BEGIN Source material

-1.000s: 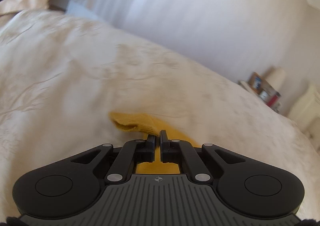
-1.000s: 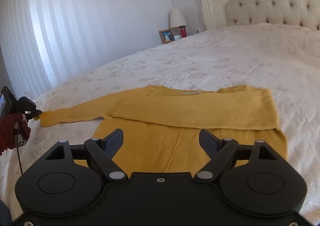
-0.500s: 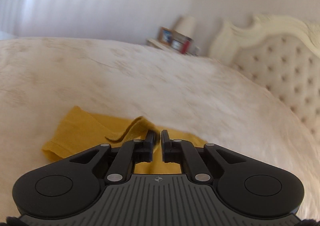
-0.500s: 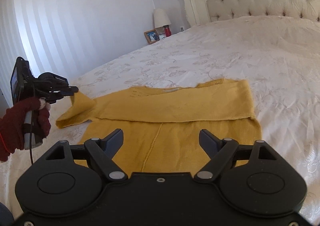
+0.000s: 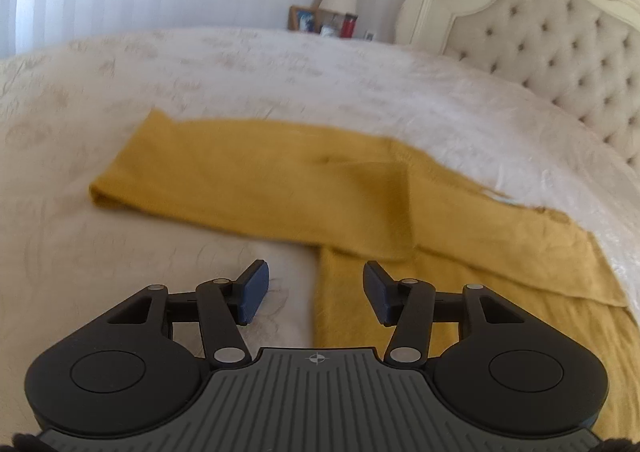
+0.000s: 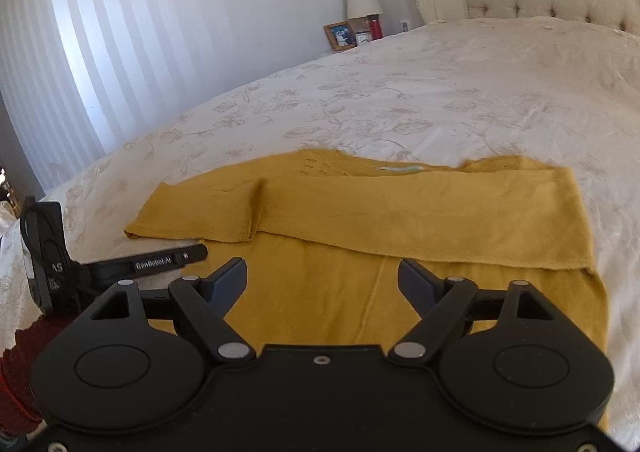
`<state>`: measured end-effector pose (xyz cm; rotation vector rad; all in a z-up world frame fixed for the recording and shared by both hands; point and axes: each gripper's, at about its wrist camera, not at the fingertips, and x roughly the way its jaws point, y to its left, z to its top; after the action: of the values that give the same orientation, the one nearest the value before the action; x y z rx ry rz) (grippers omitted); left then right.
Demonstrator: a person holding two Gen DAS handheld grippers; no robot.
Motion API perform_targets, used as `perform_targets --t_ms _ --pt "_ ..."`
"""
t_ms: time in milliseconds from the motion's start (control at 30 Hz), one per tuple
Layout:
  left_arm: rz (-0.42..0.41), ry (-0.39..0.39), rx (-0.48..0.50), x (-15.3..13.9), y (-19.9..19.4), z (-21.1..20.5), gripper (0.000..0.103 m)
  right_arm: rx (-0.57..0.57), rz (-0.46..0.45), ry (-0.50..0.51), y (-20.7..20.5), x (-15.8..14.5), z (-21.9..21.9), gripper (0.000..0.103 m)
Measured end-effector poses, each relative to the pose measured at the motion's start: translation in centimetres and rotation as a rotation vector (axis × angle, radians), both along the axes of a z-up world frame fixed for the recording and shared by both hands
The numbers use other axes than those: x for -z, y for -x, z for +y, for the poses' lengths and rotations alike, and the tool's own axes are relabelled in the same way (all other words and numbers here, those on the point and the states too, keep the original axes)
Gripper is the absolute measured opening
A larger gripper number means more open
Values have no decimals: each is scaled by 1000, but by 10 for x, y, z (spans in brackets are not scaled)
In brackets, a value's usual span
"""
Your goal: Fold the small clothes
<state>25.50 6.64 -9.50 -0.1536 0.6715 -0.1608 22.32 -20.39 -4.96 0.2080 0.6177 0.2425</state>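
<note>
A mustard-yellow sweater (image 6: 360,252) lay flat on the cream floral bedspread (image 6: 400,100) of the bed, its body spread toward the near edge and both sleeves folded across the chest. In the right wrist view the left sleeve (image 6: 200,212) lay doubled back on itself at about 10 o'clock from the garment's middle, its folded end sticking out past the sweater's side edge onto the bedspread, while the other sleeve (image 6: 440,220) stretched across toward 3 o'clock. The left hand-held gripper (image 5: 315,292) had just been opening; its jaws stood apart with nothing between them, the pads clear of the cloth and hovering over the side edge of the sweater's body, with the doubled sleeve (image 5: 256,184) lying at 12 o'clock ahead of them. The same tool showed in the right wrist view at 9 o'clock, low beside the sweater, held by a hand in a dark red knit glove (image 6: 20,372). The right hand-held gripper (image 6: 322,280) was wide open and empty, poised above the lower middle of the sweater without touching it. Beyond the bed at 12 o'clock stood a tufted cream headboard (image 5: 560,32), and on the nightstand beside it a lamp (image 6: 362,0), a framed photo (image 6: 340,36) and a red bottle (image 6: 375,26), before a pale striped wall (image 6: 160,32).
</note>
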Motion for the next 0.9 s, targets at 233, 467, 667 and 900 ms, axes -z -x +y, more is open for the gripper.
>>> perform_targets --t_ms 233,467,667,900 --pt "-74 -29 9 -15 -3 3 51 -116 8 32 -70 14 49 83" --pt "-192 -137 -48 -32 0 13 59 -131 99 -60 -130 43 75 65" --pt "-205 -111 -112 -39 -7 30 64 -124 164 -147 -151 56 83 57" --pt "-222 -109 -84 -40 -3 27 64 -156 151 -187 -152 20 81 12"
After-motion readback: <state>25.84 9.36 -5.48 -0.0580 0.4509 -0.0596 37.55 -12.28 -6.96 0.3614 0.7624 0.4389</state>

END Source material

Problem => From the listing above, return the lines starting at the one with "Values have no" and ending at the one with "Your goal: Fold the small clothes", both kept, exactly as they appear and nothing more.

Solution =>
Values have no decimals: each is scaled by 1000, but by 10 for x, y, z (spans in brackets are not scaled)
In brackets, a value's usual span
"""
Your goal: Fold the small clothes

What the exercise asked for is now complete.